Objetivamente, es cierto que la Argentina comenzó siendo un Estado separado de su ex metrópoli, entendido aquél como estructura de poder conquistada por los criollos pero, al mismo tiempo, para los revolucionarios se trataba del nacimiento de una Nación en el sentido de un proyecto de futuro en el que la comunidad rioplatense y su zona de influencia habría de vivir por su propia cuenta, independiente de España.

Era el comienzo de otro drama, el que pondría frente a frente a la ciudad revolucionaria con el Interior que, si bien habría de aceptar la disolución del pacto político colonial, rechazaría la pretensión de Buenos Aires de transformarse en única cabeza dominante del nuevo Estado Nacional.

De ahí que, terminada la discusión en torno de la legitimidad del sistema político español, continuó un litigio profundo y trascendente: el de la legitimidad de Buenos Aires como centro único de poder de la nueva estructura estatal.

Conquistado el poder, la guerra civil sería el largo intermedio dramático hacia nuevas formas de convivencia política. Tiempos de lucha y de pendencia(2).
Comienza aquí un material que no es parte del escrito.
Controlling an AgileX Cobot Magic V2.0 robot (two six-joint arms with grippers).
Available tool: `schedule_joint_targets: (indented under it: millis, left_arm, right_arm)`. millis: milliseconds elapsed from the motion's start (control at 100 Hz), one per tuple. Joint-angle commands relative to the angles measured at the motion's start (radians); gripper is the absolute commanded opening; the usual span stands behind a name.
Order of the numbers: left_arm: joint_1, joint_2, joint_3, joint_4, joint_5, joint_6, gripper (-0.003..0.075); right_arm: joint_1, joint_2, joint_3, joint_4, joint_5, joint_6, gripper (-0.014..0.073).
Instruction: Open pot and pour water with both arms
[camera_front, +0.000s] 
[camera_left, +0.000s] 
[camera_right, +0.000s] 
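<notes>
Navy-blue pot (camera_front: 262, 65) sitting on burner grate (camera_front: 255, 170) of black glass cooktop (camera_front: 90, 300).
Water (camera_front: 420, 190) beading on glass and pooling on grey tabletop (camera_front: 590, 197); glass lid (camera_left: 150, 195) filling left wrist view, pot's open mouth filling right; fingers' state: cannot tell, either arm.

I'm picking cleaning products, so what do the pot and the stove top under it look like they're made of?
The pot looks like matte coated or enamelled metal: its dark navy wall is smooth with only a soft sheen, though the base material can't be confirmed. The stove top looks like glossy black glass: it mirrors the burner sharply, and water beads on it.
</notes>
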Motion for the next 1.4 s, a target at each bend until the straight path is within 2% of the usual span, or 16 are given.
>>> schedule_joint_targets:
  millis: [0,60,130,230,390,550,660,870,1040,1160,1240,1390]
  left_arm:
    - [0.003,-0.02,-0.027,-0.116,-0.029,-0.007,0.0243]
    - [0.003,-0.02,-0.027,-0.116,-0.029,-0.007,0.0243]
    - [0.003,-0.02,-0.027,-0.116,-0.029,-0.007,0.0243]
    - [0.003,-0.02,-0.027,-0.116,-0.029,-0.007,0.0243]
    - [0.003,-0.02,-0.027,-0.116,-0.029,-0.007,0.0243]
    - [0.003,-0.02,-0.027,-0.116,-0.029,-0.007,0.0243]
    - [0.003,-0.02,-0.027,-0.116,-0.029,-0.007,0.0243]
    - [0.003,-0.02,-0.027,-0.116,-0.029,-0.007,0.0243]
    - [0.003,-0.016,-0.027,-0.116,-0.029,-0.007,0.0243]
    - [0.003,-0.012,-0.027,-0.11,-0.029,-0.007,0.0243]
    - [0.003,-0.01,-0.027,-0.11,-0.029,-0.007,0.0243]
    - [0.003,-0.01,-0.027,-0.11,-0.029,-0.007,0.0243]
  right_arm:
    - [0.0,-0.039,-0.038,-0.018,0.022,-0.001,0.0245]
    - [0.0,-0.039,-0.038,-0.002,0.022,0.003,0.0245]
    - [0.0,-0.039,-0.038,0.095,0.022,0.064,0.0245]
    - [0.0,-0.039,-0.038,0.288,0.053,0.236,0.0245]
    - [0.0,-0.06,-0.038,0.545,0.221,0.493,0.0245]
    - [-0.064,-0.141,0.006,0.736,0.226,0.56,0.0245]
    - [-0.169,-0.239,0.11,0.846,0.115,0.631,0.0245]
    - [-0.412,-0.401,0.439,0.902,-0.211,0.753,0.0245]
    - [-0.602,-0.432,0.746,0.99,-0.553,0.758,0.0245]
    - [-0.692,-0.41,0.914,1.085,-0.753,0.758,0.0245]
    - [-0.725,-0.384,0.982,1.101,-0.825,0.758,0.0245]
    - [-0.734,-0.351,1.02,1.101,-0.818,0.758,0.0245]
(2) Un apasionante paralelo con el proceso revolucionario norteamericano surge de los siguientes conceptos del libro de Robert A. Dahl, “Pluralist Democracy in tbe United States: Conflict and Consent”, Ed. Rand McNalIy, Chicago (1967), pp. 27-34. Según Dahl, se discute si los fundadores de los Estados Unidos actuaron en la Convención Constitucional como cuerpo revolucionario o conservador. En ambos puntos de vista hay algo de verdad. La historia de la humanidad nunca había presenciado -hasta 1787- un caso de república representativa en una gran región, que además fuera exitoso y permanente. La democracia -aunque poco común- no era nueva. Pero una democracia representativa en un vasto dominio, en un Estado-continente, era sí una empresa nueva y revolucionaria. No era lo mismo establecer un Gobierno republicano en pequeña escala- que en un vasto dominio territorial. El problema surgió cuando hubo que determinar la cantidad de gente que debía votar en las elecciones coloniales. El segundo problema -relacionado con aquél- trataba sobre la necesidad de un fuerte Gobierno central. La controversia de la Convención se redujo, al fin, a cuatro cuestiones fundamentales: a) si la nueva República sería esencialmente democrática o aristocrática; b) si tendría que existir un Gobierno Nacional fuerte o una confederación; c) cuál sería el poder relativo de los pequeños y grandes Estados en la nueva República; y d) hasta qué punto deberían comprometerse opinando sobre estas cuestiones para llegar a un acuerdo. Desacuerdos que no acabaron cuando se completó la Constitución. Podría decirse que hasta el presente continúan en los Estados Unidos las diferencias de criterio en torno de lo expresado en la Convención. Apenas es preciso señalar que los problemas tienen curiosa pero sugestiva analogía con los que enfrentaron los argentinos enseguida de conquistar el poder colonial y separarse de España. Casi todos ellos se ventilarían en el Congreso de Tucumán. Algunos son todavía objeto de polémica o motivo de reiteradas crisis políticas. // Citado en “Historia de los Argentinos”, de Carlos Alberto Floria y Césa A. García Belsunce.